* [WHAT THE TASK REQUIRES]: Your copy should hold only the lines from the one with "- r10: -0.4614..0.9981" to the one with "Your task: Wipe", both included, each exactly as it stands below, with no pictures.
BEGIN PROVIDED ENTRIES
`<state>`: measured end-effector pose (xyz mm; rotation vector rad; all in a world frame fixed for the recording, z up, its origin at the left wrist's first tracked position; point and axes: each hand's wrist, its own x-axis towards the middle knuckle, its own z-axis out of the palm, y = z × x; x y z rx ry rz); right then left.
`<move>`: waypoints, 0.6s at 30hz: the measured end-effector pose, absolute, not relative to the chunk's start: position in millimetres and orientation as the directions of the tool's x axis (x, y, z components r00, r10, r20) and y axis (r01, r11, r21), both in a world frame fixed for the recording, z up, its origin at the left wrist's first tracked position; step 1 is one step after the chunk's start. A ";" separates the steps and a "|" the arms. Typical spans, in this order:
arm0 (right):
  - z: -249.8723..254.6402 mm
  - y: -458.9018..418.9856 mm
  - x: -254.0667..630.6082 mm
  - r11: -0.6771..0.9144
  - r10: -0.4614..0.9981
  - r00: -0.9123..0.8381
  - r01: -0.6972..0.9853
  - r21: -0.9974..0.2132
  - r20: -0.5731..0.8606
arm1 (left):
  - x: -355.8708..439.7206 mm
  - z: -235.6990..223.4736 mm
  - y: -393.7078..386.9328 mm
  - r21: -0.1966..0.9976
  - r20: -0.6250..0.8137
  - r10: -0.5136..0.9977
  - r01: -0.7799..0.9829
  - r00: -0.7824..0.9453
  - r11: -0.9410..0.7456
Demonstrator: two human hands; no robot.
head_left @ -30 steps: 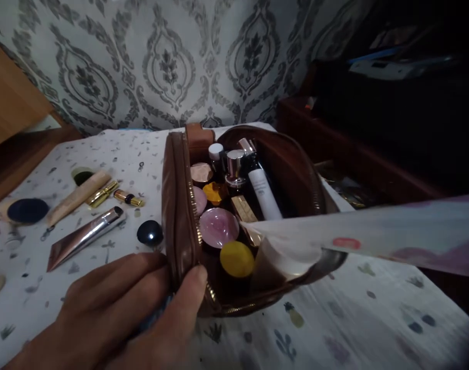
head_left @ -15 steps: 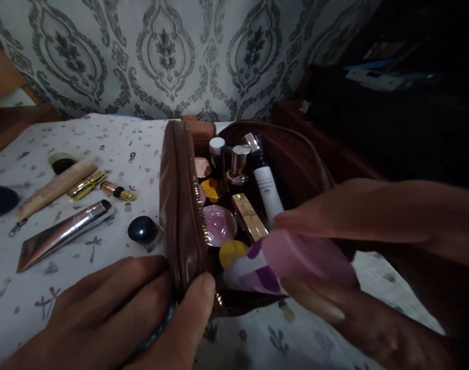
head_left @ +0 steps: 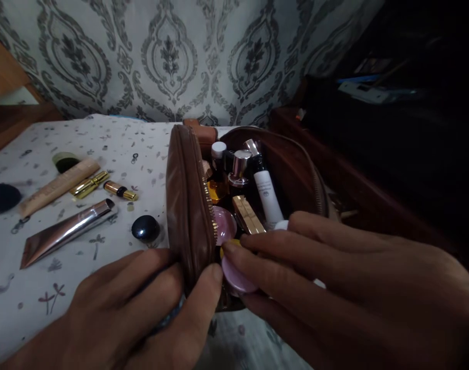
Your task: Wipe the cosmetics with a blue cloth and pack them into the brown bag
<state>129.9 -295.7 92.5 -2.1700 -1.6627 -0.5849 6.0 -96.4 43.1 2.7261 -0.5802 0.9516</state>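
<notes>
A brown zippered toiletry bag stands open on a patterned cloth. My left hand grips its near left corner, thumb on the zip edge and fingers curled around the outside. My right hand is over the near part of the opening, its fingertips closed on the rounded pink end of a bottle. The rest of that bottle is mostly hidden under the fingers. Beside it in the bag are a pink round container, a gold rectangular case, a white tube and a silver-capped bottle.
On the cloth to the left lie a silver tube, a beige tube, a gold lipstick, a small gold-and-dark bottle and a black round item. A patterned wall rises behind; dark furniture stands right.
My right hand has swung the bottle round and lower at the bag's near side, so its pink end now faces left. My left hand keeps its grip on the bag.
</notes>
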 end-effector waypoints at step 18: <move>112.5 -299.2 126.8 -0.131 0.907 0.157 0.987 -0.092 0.390 | 0.3 49.0 -88.5 0.036 0.604 -0.311 -0.414 0.734 -0.909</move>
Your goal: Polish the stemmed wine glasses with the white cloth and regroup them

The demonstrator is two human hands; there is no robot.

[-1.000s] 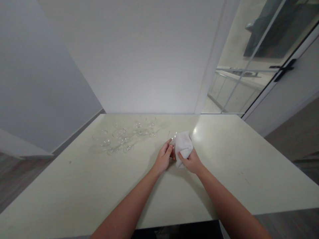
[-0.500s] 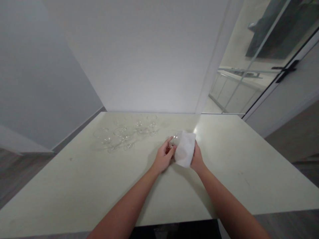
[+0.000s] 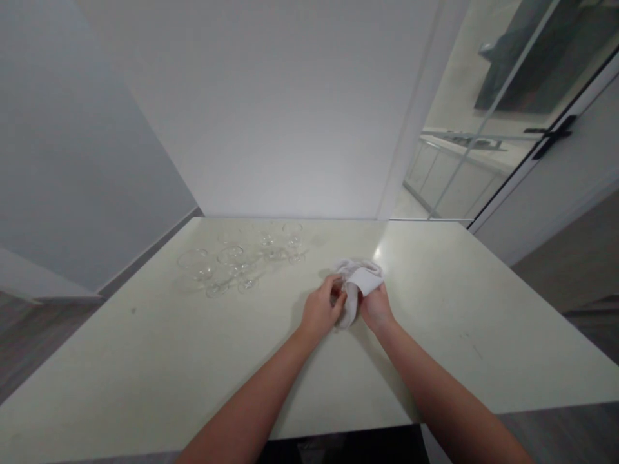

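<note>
A white cloth (image 3: 366, 278) is bunched over a clear glass above the middle of the table; the glass itself is almost wholly hidden now. My left hand (image 3: 321, 309) has its fingers curled at the left side of the bundle, on the glass. From the right and below, my right hand (image 3: 378, 310) grips the cloth, its fingers partly covered by the folds. To the left stand several clear stemmed glasses, among them a large one (image 3: 193, 259) at the left and one (image 3: 293, 236) near the back edge.
The pale table (image 3: 169, 367) spans the view, its back edge against a white panel (image 3: 271, 129). At the right is a door with a black handle (image 3: 552, 136) beside a glass pane. Wood-look floor (image 3: 29, 328) shows at the left.
The cloth, hanging flat beside the glass before, is now crumpled and folded around it, hiding the glass. My right hand has turned and come slightly lower. The other glasses have stayed put.
</note>
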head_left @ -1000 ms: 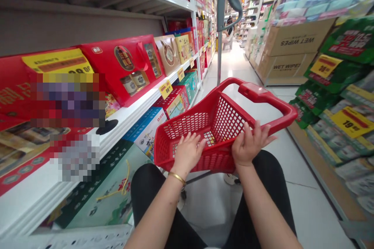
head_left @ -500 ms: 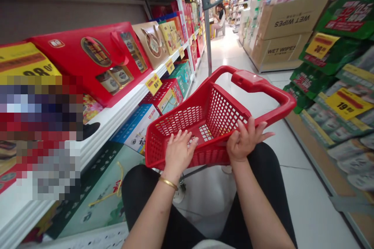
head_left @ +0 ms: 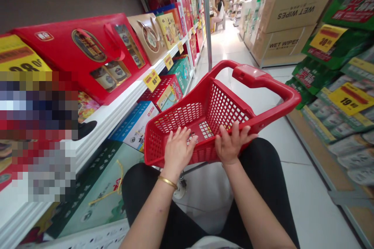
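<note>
A small red shopping cart (head_left: 228, 103) with a perforated plastic basket stands between my knees, its thick handle (head_left: 251, 75) toward the upper right. My left hand (head_left: 179, 149) lies over the basket's near rim, fingers stretched toward the inside. Farther right, my right hand (head_left: 233, 143) rests against the same rim with its fingers spread. Neither hand grips anything. No goods show in the visible part of the basket.
To the left, a white shelf (head_left: 117, 112) holds gift boxes, among them a red box (head_left: 87, 52). At right are WET WIPES cartons (head_left: 284, 42) and green packs (head_left: 347, 42). A grey pole (head_left: 208, 34) rises behind the cart. A seated person (head_left: 218, 11) is far down the aisle.
My right hand has moved left along the rim, away from the handle's base, and its fingers now lie over the edge. My left hand has hardly moved.
</note>
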Demonstrator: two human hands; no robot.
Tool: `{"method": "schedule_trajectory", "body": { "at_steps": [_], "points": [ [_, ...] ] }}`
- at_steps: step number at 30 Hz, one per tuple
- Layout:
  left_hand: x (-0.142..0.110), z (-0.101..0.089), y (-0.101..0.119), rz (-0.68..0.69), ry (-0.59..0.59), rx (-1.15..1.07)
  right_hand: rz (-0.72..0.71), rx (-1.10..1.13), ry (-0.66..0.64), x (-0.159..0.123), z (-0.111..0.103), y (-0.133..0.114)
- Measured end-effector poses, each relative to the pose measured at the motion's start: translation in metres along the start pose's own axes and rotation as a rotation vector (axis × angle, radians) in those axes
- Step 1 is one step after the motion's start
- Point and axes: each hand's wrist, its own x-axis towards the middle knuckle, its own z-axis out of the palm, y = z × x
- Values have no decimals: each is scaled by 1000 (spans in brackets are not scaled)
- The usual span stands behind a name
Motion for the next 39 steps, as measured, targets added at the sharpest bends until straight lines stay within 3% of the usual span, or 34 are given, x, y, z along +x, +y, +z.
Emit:
{"method": "schedule_trajectory", "body": {
  "at_steps": [3,9,13,17,20,24,26,28,32,34,37,39],
  "points": [
    [-1,2,1,0,13,4,85,-31,5,2,0,4],
    [3,0,-3,6,57,50,-44,81,-112,-20,10,-38],
    [1,-4,1,35,122,90,-62,41,-133,-10,1,-16],
    [-6,-6,6,114,172,129,135,-66,-8,9,-9,17],
    [-8,-5,5,144,157,145,178,-59,-20,8,-4,2],
    [-5,-5,1,137,159,151,-63,35,-160,-16,12,-45],
    [-4,-4,-1,140,172,148,-190,31,-178,-25,16,-51],
    [-4,-3,0,141,186,144,-203,-27,-168,-26,15,-38],
    [-5,1,2,135,198,152,1,-100,-69,-12,7,9],
    [-4,2,3,128,195,162,80,-84,-15,-5,6,16],
    [-1,1,1,102,187,167,92,-46,-47,-8,11,-6],
    [1,0,0,86,179,164,-12,-19,-103,-18,17,-30]
  ]
}}
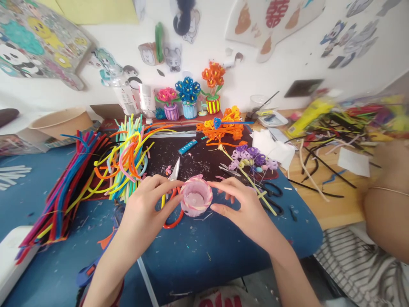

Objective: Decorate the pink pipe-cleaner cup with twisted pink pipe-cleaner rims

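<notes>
A small round pink pot with a pink-and-cream twisted rim is held between my two hands, its open top facing up. My left hand pinches its left side with thumb and forefinger. On the opposite side, the forefinger and thumb of my right hand grip the rim and wall. Scissors with red-orange handles lie partly hidden behind the pot and my left fingers. Purple pipe-cleaner flowers and black-handled scissors lie beyond my right hand.
Bundled pipe cleaners and a pastel heap lie left. A blue lighter lies on the dark mat. Potted flowers line the wall. A blue glue gun sits near my left forearm. Another person's arm is at right.
</notes>
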Available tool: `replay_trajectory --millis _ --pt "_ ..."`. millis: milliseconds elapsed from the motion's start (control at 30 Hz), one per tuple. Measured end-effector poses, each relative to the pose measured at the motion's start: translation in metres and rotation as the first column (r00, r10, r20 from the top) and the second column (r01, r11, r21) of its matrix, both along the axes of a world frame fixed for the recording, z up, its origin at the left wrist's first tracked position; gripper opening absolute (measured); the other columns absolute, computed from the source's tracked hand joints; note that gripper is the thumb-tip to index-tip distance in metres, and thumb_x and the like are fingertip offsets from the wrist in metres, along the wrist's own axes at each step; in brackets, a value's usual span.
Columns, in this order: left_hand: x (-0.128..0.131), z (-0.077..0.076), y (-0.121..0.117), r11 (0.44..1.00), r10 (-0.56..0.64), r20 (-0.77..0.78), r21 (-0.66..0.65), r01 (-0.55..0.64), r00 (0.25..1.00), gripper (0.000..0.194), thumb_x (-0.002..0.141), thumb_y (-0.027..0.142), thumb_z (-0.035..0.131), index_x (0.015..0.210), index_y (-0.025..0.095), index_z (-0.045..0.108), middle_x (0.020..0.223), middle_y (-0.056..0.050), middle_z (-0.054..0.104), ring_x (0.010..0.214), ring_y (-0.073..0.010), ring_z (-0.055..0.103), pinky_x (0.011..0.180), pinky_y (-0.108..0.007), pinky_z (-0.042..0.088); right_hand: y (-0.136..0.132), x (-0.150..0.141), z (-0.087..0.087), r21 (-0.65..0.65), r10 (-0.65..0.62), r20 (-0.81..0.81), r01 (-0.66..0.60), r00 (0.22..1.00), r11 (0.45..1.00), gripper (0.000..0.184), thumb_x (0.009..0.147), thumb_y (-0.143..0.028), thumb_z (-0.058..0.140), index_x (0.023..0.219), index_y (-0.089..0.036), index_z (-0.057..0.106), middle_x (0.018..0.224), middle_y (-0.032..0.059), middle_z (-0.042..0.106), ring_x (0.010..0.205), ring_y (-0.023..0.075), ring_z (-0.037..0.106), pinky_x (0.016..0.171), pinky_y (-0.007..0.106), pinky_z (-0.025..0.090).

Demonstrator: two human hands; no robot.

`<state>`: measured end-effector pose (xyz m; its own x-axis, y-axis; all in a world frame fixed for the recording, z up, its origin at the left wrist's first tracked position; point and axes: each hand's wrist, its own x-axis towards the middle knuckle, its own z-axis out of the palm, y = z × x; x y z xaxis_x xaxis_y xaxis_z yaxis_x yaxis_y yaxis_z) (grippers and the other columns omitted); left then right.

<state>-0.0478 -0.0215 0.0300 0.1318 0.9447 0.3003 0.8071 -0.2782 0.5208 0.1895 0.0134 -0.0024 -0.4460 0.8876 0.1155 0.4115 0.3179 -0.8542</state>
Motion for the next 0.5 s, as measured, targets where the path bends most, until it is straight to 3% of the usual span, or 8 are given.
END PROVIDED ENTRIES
* [WRITTEN REPLY]:
  - r10: -0.4614..0.9981
  - r00: -0.9123..0.8381
  - r01: -0.6972..0.9853
  - r21: -0.9974..0.2132
  - r20: -0.5731..0.8606
arm1 (left):
  - x: -355.8708..439.7206 mm
  - z: -235.6990..223.4736 mm
  - y: -393.7078..386.9328 mm
  - r21: -0.1966..0.9976
  - r20: -0.6250..0.8137
  - r10: -0.5136..0.9977
  - r01: -0.7799..0.9829
  - r00: -0.7824..0.9453
  - r11: -0.9410..0.7456
Demonstrator: two human hands; no robot.
head_left @ -30 steps: 
head_left @ -15 steps: 
head_left @ +0 steps: 
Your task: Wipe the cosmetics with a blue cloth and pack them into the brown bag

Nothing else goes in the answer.